Energy Department axes awards to battery and energy-efficiency startups, raising concerns over clean tech progress and federal support consistency.
Background: DOE Cancels $720 Million in Manufacturing Awards
The Department of Energy (DOE) has confirmed it is canceling over $720 million in grants meant to boost U.S. manufacturing in key clean tech sectors. The cuts hit companies involved in battery materials, lithium-ion recycling, and super-insulating window production.
These awards were funded under the Bipartisan Infrastructure Law of 2021, with most of the funds issued in 2023 and 2024.
Why the Grants Were Canceled
According to DOE spokesperson Ben Dietderich, the projects were terminated for “missing milestones” and failing to adequately advance national energy goals.
The decision aligns with a broader review ordered by Energy Secretary Chris Wright, focusing on grants issued during the Biden administration.
- The review follows a precedent set during the previous Trump administration, which scrutinized awards made between Election Day and Inauguration Day.
Who’s Affected: Startups at the Forefront of Innovation
Three notable clean tech startups are among those affected by the funding withdrawal:
- Ascend Elements:
- Grant Awarded: $316 million (of $1B project)
- Funding Disbursed: $206 million
- Focus: Recycles battery manufacturing waste into usable materials.
- Status: Continuing with private investment to offset the funding cut.
- Anovion:
- Grant Awarded: $117 million
- Funding Disbursed: $13.8 million
- Focus: Domestic production of synthetic graphite for battery anodes.
- Importance: Counters Chinese dominance in this critical supply chain.
- Status: Facility planned for Alabama remains in development.
- LuxWall:
- Grant Awarded: $31.7 million
- Funding Disbursed: $1 million
- Focus: Super-insulating windows capable of significantly reducing energy use.
- Status: First factory phase opened in August 2024 in Detroit.
Implications: Startups Stranded in the “Valley of Death”
These grants were designed to help startups bridge the “valley of death”—the high-risk stage between technology development and commercial scalability.
- Federal funding is often the trigger that enables private investors to participate, helping first-of-a-kind factories get built.
- Without this support, startups risk stalling or failing, even with promising technology.
A Blow to Domestic Manufacturing & Energy Independence
Canceling these grants may undermine U.S. efforts to reshore critical supply chains in batteries and energy-efficient technologies.
- The clean energy transition relies on local innovation.
- These factories could have served as blueprints for future U.S.-based production.

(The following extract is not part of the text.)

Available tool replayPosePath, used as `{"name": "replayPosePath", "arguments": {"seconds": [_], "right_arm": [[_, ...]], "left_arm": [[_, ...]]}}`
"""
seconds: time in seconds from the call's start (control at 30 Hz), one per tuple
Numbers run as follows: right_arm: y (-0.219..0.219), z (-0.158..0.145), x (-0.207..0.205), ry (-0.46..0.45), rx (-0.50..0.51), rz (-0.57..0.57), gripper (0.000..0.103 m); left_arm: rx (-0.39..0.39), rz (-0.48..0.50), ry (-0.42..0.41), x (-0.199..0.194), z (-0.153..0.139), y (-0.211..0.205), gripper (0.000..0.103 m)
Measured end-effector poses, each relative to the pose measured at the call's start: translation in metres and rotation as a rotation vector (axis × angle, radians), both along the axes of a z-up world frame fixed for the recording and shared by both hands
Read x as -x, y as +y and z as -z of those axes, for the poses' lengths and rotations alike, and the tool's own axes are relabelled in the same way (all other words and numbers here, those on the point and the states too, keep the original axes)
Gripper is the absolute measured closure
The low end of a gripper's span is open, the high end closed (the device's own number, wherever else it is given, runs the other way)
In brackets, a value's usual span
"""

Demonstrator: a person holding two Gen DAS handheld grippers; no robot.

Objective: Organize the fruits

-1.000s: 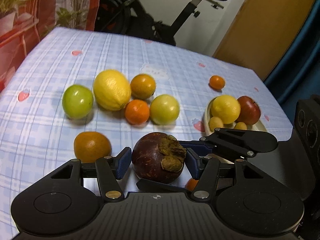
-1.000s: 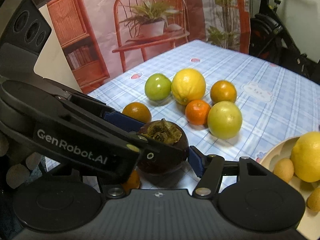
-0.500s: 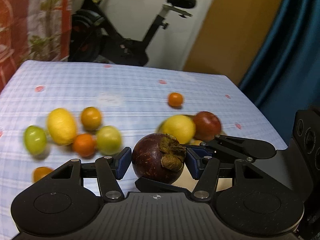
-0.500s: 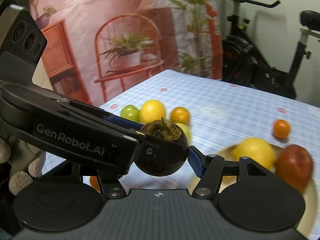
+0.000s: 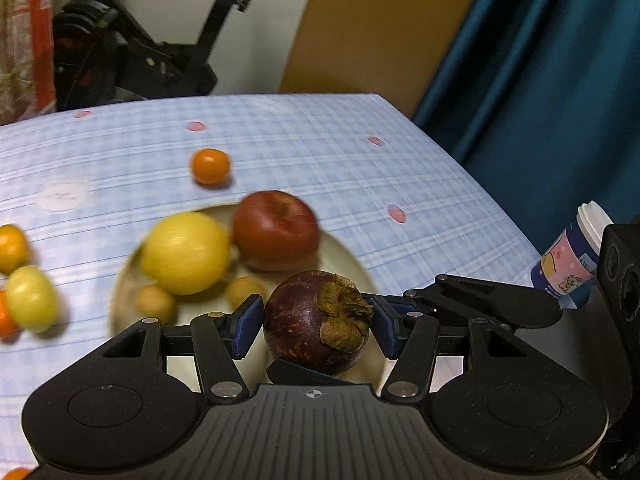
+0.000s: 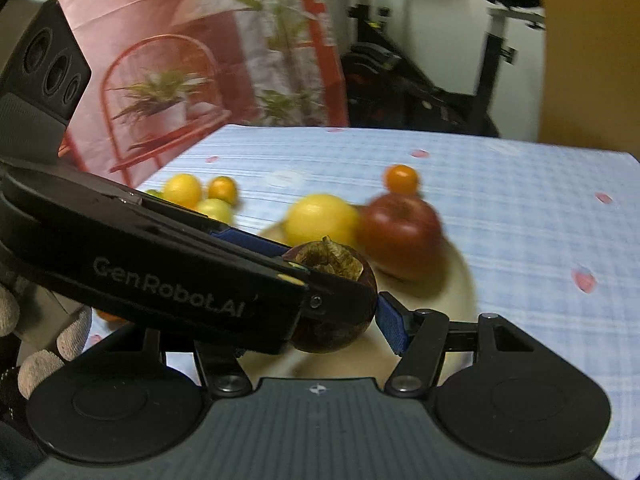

Political and Economic Undercurrents
While the DOE cited technical shortcomings, the timing and selection of cuts raise questions about the politicization of energy investments.
- Many affected awards were made before the 2024 election, challenging the idea that they were rushed or poorly vetted.
- The move may shake investor confidence in public-private partnerships if federal backing appears unstable.
What’s Next for Clean Tech Startups?
Startups like Ascend Elements are moving ahead with alternative funding, but not all companies may find a financial lifeline.
- The loss of DOE backing could delay or cancel planned projects.
- Long-term impact may include slower innovation adoption, job losses, and reduced global competitiveness.